Abstract
In this document, we provide an outline for an overhaul of the choices system for the Grammar Matrix. The primary changes are moving to a standard serialization format, the introduction of a choices schema, and the decoupling of choices and questionnaire display (matrixdef). We propose using TOML as an open source, non-proprietary, generally available data storage format. We propose providing a schema for choices files and an associated API. These changes will make development easier and help enable connecting the Grammar Matrix to other projects, both as a component and a target.
See VirtualChoices for a discussion on this topic.
Introduction
The Grammar Matrix is composed of several components, including but not limited to the following:
- matrix.tdl
- the customization system
- the questionnaire
- the regression tests
A choices file is a serialized data file containing both 1) the answers to questions in the questionnaire (as well as annotated data such as lexical entries) and 2) information mapping choices to the matrixdef file that participated in generating it. (2) includes, but is probably not limited to:
- the sections and section names of the matrixdef file
- the choice names and (optionally) valid choices of the matrixdef file
- the ordering of the above
Currently, choices are written in a proprietary storage format (DSL).
The code implementing choices is defined in three locations:
- choices.py (the main data structure definitions, API)
- deffile.py (choices deserialization)
- matrix.cgi (choices serialization)
Motivations
The goals for changing this setup include the following:
- Ease of human reading: the current choices file format is generally human readable, and this is an important consideration of any new changes. However, indexing and non-obvious nesting can make choices difficult for newcomers to understand.
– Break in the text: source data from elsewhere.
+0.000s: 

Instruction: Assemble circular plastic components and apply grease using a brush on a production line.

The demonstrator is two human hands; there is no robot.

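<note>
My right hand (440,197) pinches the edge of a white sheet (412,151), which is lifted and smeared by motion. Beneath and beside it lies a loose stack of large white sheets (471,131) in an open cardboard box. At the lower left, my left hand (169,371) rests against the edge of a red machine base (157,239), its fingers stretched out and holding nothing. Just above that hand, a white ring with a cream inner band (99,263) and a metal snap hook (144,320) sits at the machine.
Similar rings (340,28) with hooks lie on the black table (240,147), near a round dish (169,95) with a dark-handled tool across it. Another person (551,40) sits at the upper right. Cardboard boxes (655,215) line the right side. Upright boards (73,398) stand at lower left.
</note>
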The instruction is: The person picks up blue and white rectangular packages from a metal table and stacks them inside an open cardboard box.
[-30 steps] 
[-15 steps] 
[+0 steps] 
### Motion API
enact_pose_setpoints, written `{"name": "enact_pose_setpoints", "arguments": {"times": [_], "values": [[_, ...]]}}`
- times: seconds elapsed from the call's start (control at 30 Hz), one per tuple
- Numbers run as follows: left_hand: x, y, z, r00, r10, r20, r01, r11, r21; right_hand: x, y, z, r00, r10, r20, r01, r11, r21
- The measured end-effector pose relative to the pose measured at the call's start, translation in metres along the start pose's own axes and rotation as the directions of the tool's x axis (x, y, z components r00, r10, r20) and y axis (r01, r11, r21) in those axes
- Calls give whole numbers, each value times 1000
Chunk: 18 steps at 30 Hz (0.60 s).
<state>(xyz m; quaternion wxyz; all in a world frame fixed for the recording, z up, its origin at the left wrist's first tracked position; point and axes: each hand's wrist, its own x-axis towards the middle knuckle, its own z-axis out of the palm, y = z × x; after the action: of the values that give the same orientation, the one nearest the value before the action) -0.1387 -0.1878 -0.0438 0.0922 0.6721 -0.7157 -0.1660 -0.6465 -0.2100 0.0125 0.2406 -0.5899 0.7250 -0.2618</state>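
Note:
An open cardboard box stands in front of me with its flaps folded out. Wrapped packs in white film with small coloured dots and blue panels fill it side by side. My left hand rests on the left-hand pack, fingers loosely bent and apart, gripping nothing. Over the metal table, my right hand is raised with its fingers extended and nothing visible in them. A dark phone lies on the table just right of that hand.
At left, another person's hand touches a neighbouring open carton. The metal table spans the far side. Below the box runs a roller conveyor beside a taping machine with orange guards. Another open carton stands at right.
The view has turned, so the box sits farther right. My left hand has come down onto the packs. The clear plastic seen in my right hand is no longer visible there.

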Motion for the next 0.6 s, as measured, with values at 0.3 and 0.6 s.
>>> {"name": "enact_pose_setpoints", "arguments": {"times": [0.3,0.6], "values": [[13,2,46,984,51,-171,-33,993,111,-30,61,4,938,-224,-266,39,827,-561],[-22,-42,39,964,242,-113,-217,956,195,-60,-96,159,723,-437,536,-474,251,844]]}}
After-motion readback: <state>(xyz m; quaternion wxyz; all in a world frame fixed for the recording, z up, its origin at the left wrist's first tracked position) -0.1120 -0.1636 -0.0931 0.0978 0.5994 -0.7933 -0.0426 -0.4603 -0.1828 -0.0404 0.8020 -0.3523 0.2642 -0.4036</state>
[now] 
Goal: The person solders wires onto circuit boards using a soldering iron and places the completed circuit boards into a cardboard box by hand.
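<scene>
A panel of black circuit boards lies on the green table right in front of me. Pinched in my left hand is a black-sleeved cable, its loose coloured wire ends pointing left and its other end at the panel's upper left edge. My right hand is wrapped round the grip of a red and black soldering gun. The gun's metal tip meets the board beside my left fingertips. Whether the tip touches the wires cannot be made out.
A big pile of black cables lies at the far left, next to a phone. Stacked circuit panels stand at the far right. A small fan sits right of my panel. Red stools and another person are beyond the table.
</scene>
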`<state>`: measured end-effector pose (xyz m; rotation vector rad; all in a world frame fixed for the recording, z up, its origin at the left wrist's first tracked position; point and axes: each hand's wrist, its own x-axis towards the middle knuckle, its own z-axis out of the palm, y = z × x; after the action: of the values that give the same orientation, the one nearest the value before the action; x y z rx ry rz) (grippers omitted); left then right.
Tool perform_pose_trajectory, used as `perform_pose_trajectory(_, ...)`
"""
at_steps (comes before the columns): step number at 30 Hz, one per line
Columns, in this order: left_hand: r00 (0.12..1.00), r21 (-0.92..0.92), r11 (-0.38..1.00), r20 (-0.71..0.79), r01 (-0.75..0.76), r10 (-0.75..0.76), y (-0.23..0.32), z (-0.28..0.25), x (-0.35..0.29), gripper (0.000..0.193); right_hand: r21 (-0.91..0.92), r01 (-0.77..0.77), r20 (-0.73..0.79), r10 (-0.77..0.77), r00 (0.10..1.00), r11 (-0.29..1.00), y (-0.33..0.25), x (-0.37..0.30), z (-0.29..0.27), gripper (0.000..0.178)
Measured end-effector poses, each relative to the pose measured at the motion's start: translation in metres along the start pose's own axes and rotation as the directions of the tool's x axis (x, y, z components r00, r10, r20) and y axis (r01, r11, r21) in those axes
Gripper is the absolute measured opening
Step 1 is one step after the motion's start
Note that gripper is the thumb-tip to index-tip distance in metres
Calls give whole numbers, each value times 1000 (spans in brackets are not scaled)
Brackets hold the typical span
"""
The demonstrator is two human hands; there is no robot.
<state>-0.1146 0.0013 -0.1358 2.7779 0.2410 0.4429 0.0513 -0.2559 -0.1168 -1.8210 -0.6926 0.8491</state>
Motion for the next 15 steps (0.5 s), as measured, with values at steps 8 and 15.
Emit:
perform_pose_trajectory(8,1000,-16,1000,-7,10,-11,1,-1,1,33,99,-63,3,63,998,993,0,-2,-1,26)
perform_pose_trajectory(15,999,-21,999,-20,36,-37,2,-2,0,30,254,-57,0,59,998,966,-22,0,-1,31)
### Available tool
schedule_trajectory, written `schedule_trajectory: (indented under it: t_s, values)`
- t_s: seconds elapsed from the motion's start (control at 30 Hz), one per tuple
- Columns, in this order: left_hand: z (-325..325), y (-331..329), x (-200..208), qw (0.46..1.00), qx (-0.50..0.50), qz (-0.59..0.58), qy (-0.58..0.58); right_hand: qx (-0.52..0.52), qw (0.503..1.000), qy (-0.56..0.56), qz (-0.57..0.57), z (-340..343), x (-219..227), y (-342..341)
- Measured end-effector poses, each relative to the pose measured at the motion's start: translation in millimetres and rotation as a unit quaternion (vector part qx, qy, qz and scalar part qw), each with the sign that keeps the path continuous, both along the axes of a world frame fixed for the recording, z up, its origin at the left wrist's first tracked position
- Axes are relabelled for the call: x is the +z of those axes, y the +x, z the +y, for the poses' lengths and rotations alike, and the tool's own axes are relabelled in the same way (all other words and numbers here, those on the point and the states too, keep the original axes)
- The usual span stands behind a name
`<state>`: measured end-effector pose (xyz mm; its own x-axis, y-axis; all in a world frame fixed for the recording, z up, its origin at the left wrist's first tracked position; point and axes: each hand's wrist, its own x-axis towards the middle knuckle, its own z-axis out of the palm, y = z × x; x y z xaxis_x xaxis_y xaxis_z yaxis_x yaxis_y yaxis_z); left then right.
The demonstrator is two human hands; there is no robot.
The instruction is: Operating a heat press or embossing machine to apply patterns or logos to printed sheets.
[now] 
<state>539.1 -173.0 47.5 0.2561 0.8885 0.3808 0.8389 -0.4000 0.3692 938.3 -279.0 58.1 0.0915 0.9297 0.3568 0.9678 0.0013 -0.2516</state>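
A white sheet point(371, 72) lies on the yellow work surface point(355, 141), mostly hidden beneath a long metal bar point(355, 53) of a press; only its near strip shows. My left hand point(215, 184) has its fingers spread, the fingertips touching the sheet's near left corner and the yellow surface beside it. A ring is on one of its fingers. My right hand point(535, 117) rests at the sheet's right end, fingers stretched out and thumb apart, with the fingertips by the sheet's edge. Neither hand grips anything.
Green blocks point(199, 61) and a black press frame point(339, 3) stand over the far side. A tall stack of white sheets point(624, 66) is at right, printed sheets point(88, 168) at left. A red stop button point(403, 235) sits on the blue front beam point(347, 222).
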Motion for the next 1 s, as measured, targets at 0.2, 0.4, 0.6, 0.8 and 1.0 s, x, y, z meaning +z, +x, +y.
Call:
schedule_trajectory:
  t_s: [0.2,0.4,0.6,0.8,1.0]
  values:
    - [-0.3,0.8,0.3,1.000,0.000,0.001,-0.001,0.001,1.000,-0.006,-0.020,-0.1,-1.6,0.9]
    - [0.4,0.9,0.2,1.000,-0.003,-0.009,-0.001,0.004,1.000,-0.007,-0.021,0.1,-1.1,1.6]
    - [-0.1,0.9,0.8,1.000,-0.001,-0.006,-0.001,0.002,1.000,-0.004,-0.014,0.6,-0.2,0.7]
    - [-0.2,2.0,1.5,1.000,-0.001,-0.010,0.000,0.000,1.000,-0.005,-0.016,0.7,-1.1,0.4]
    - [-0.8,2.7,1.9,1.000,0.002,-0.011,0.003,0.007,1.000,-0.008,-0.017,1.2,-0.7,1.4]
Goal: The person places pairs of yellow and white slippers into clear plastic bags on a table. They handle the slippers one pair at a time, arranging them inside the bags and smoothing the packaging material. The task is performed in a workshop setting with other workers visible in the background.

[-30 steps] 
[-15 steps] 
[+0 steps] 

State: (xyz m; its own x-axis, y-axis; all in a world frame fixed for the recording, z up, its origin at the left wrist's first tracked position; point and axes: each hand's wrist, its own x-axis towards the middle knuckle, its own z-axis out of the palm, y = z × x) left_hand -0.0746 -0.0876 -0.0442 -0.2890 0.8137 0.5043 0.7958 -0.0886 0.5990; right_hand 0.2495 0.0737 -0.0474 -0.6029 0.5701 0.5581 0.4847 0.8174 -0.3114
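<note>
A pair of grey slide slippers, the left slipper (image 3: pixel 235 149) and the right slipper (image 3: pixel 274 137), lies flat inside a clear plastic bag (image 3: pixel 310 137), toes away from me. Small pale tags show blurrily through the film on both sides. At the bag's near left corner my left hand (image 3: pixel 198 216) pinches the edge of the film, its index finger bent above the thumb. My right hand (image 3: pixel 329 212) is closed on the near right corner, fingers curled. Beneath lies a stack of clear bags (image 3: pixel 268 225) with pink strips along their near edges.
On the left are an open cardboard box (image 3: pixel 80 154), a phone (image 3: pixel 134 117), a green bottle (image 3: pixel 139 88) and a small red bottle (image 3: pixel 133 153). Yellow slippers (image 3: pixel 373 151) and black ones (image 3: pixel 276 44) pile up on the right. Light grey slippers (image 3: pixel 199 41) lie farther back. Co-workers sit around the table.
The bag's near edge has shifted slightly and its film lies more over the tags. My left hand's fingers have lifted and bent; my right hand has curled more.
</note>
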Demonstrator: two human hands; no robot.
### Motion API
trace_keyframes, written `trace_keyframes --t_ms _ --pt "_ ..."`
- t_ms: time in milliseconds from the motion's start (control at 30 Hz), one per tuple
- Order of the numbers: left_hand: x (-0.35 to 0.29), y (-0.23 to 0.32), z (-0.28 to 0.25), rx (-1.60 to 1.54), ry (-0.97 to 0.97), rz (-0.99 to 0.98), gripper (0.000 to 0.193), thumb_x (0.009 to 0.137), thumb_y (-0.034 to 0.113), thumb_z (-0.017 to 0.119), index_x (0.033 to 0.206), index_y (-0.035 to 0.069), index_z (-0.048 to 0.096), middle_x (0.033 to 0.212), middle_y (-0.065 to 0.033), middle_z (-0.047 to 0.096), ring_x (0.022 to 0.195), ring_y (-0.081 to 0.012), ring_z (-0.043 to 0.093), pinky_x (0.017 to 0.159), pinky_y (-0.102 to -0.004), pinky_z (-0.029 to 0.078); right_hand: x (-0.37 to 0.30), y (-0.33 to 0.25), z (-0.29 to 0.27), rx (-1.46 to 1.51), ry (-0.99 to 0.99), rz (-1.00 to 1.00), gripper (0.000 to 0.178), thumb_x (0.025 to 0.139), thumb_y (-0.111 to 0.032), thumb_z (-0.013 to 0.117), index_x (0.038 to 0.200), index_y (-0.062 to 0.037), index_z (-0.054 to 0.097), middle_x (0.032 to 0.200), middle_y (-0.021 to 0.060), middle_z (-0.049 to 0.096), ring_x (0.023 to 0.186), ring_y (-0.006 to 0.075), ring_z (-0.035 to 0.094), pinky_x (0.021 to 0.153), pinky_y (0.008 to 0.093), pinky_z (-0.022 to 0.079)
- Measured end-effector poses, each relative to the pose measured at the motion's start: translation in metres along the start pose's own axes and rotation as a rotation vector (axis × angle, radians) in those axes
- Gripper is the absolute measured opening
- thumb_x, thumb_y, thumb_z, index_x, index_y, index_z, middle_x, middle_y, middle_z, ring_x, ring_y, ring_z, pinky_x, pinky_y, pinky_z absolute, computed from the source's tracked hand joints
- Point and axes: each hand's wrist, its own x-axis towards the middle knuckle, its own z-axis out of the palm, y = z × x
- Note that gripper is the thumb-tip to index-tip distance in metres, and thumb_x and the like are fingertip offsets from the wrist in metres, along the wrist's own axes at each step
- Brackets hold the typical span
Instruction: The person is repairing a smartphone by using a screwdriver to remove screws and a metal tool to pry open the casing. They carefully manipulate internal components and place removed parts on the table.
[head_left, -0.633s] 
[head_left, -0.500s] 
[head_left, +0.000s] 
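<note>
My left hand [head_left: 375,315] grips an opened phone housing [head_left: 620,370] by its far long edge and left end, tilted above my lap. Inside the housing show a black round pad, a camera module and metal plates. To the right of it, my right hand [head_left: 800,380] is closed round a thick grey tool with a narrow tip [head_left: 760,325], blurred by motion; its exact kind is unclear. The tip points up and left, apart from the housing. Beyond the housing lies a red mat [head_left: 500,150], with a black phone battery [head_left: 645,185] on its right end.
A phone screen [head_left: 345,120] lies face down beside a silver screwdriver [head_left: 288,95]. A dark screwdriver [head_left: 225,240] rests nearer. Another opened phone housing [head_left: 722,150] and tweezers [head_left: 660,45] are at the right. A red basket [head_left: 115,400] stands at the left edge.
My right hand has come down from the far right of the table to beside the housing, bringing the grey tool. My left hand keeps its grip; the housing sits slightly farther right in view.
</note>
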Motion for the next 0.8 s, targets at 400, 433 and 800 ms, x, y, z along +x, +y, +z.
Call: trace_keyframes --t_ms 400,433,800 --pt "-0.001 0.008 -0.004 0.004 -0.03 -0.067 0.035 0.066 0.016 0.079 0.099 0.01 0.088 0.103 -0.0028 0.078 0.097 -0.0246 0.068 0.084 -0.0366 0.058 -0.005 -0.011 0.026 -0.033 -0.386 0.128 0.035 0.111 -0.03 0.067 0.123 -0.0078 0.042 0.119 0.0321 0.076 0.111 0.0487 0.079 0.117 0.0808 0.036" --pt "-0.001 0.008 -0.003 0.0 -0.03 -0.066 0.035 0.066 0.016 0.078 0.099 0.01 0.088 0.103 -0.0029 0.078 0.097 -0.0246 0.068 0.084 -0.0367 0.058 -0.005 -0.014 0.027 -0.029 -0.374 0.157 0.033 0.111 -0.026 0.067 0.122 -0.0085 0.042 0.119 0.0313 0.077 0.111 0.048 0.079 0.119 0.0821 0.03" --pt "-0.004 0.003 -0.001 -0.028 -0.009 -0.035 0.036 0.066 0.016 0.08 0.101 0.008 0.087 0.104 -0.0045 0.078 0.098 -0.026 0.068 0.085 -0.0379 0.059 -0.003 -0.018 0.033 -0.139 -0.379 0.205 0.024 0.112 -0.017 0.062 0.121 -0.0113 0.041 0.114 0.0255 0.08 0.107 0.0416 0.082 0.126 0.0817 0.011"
- Ease of human editing: along with reading, being able to identify and edit a choice without using the customization system is a critical requirement, for use with matrix.py, debugging, and development.
- Ease of creation: it is currently difficult to write a choices file from scratch. One must parse the current matrixdef file to understand available sections, choices, and options. Ideally, one would be able to write choices with very few dependencies.
- Computer serialization and deserialization: choices are currently stored in a proprietary format, so reading and writing them requires implementing a significant amount of code.
- Make development easier: currently, changing anything to do with choices probably requires changes in several locations and is brittle.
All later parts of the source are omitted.